On Friday, Speier appeared on CNN claiming that the death of the plane’s 176 passengers “emanates from the death of Soleimani. … This all started from the time the president of the United States reneged on the nuclear deal that we had with Iran.”
As the song goes, Speier don’t know much about history — specifically, the Islamic Republic’s decades of aggression against America and the West, dating back to when “Trump” was just the name of a playboy property developer.
“Crossfire” was the Word of the Day among the American left to describe what had happened — even though there literally was no fire from the US side. In fact, the night the Ukrainian jet was downed, Iran had fired on bases housing US forces in Iraq.
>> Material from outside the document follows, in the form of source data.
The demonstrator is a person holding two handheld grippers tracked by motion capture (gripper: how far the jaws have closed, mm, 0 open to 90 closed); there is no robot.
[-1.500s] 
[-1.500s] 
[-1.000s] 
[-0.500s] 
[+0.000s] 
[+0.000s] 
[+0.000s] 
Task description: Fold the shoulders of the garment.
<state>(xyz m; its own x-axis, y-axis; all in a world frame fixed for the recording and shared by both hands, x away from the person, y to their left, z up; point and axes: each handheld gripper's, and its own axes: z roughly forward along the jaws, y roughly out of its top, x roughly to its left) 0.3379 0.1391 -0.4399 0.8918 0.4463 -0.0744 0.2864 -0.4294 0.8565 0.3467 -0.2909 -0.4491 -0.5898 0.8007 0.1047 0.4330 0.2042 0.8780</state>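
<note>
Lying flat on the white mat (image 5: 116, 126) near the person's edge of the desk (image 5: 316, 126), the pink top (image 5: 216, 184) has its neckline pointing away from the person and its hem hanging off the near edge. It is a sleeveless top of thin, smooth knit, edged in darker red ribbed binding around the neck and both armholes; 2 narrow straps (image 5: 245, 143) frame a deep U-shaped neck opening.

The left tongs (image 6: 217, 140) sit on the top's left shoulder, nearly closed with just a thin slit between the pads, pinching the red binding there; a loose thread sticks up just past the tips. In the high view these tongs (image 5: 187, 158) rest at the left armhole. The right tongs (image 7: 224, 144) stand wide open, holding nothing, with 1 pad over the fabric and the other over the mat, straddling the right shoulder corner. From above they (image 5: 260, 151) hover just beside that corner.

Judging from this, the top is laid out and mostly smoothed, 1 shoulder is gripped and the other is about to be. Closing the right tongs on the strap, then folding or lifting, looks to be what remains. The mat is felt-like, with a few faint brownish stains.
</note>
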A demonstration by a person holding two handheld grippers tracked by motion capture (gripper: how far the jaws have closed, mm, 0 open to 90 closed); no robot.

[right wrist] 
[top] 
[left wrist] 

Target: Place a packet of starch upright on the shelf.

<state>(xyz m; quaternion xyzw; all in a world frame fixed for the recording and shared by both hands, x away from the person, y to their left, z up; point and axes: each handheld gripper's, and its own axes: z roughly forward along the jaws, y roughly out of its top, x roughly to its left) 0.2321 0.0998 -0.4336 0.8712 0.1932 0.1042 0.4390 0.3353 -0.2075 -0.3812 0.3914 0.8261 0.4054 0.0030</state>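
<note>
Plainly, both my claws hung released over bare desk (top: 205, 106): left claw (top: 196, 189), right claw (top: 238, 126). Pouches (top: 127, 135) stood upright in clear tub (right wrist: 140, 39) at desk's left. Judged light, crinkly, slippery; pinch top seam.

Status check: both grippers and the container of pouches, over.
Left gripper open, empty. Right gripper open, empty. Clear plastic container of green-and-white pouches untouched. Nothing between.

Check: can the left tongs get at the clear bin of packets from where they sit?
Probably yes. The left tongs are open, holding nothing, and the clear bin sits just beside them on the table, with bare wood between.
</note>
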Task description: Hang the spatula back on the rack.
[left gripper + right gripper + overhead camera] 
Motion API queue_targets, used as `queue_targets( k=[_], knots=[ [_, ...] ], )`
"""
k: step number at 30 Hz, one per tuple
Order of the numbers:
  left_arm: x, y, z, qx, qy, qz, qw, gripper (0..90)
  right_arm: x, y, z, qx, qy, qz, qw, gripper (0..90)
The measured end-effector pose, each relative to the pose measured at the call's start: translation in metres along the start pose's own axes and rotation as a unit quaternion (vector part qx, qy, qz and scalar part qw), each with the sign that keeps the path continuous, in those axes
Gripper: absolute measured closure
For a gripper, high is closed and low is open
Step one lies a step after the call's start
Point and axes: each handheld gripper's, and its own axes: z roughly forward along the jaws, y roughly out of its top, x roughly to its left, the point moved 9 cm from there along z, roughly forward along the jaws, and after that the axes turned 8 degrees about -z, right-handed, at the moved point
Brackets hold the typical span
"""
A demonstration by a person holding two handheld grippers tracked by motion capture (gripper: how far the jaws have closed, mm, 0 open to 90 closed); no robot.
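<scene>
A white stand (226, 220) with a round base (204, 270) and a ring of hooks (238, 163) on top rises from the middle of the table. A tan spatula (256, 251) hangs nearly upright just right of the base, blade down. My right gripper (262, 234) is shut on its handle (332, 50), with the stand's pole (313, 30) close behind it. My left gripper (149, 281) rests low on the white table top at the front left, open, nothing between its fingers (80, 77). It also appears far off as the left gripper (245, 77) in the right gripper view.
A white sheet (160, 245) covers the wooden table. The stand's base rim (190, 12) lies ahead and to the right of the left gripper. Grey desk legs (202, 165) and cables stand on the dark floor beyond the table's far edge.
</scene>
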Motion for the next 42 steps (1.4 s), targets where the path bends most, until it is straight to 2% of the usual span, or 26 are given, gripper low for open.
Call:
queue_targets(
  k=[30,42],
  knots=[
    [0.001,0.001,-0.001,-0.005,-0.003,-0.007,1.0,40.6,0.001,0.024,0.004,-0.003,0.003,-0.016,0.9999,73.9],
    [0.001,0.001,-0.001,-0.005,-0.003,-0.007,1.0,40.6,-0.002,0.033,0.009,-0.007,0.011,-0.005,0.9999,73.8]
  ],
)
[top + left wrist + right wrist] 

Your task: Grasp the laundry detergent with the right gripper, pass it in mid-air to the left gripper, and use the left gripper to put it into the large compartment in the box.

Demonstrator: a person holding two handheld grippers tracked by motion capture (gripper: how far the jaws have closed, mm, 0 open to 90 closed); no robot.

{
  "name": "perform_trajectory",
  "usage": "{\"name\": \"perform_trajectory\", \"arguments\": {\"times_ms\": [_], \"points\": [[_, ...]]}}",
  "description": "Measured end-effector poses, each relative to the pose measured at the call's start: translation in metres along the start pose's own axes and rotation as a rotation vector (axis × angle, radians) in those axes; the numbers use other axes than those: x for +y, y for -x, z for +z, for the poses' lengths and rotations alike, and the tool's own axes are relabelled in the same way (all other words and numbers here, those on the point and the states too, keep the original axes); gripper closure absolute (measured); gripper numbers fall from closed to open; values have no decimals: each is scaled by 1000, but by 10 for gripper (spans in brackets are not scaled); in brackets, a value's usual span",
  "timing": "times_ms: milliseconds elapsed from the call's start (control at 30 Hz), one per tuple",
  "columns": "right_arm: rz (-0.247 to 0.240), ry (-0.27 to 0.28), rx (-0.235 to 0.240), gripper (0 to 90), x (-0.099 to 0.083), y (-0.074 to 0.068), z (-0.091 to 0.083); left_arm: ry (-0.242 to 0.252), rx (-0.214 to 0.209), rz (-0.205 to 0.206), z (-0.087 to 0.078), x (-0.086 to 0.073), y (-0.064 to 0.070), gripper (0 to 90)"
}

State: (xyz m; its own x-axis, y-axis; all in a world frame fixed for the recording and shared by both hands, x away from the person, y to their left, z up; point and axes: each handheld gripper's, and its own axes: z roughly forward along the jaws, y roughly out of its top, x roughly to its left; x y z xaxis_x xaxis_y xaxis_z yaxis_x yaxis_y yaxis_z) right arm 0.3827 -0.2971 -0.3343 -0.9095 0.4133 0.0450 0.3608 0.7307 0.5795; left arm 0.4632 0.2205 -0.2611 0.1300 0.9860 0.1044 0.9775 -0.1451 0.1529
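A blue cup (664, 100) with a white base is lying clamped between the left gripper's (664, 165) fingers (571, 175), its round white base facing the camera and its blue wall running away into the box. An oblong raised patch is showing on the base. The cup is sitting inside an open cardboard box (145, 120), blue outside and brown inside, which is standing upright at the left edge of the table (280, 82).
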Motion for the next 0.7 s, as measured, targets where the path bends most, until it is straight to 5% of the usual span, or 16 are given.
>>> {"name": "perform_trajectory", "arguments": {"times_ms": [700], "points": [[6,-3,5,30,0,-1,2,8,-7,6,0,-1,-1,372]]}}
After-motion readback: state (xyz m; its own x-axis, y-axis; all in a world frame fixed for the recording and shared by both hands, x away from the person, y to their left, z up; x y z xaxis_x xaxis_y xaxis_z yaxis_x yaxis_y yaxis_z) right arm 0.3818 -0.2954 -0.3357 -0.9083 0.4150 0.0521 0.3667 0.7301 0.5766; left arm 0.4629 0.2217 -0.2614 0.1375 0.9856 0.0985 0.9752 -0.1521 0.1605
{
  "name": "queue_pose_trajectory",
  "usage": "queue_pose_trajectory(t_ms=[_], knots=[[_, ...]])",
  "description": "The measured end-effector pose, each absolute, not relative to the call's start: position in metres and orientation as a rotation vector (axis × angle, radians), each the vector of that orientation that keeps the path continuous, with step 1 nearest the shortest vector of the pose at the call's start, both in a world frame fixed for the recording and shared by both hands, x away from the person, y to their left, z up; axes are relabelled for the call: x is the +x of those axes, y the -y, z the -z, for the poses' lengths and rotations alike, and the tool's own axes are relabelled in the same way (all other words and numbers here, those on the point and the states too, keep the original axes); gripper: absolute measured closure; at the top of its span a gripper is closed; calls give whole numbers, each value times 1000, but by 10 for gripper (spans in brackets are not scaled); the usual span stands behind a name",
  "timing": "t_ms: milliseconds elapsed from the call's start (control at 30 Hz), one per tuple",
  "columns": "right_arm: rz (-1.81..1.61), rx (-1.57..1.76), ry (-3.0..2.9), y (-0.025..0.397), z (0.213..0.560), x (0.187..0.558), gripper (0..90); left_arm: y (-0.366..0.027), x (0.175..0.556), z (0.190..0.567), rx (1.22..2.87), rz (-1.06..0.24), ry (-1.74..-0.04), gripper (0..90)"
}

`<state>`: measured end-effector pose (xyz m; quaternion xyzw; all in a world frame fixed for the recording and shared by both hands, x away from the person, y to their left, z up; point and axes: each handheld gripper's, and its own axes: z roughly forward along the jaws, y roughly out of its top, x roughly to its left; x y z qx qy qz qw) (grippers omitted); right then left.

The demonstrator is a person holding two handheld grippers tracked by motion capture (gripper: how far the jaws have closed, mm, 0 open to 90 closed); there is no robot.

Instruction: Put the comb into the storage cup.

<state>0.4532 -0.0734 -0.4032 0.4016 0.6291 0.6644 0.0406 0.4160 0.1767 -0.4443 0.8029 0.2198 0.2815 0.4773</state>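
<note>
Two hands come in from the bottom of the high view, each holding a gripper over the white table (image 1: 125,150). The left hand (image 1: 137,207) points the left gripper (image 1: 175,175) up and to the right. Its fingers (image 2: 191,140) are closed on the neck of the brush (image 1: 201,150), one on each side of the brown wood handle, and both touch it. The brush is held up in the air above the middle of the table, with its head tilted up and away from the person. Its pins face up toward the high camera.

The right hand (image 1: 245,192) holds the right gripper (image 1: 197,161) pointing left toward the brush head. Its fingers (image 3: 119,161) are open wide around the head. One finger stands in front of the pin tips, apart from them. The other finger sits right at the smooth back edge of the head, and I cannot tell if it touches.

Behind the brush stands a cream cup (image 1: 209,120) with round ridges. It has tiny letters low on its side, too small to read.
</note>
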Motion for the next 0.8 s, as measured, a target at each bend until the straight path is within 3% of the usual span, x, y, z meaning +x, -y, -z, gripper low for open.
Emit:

Facts notwithstanding, CNN analyst Susan Hennessey tweeted: “176 completely innocent lives, killed in the crossfire of reckless escalation.” The Washington Post’s Anne Applebaum and NBC’s Heidi Przybyla also tweeted “crossfire” takes, while that paper’s faux-conservative columnist, Jennifer Rubin, made excuses for Tehran: “After all the rhetoric from Trump and especially from [Secretary of State Mike] Pompeo, I think any country would be jumpy.”
If rhetoric makes a country “jumpy” enough to down an airplane taking off from its own airport, the problem is that country’s leadership, not the US president. The plane was departing, not approaching, making the Iranian action quite a big oopsie.
Iran’s foreign minister, Javad Zarif, cleverly played to US liberals’ biases, blaming his country’s blunder on “US adventurism.” Vox writer Aaron Rupar and many other liberals instantly parroted the line.
The left’s “reckless” charge only applies to Trump. Lefty protesters raged against the president’s “reckless” killing of Iranian Gen. Qassem Soleimani. Think pieces in Vox, The Washington Monthly and CNN, among others, all used the “r”-word to describe Trump targeting of this international terrorist.
But few used that same language to describe the actually reckless way Iran has behaved. Because liberals believe “Trump is bad,” many automatically end up on the “Iran-is-good” side to oppose the president. Soleimani was a terrorist with the blood of hundreds of Americans on his hands. He also plotted terror attacks against the US homeland: You don’t have to believe Trump — ask the Obama administration, which accused him of that in 2011.
Yet American media were downright solemn upon his death. Grabien Media put together a montage of media personalities describing him as “brave,” “a war hero,” “no ordinary general.” CNN’s Anderson Cooper compared him to Charles de Gaulle, who led the Free French against the Nazis in World War II.
It’s hard to imagine that Soleimani would have gotten the same unseemly gushing praise, or Iran the liberal apologetics, had it been Team Obama that had greased him.
There is a lot of room to be concerned about escalation with Iran without being insane about it. If you reach the point where you’re blaming Trump, and by extension America, for the Tehran regime accidentally firing at a passenger jet, it’s long past the time to rethink. Opposing war or the Trump presidency is one thing; making excuses for a leading state sponsor of terror is quite another.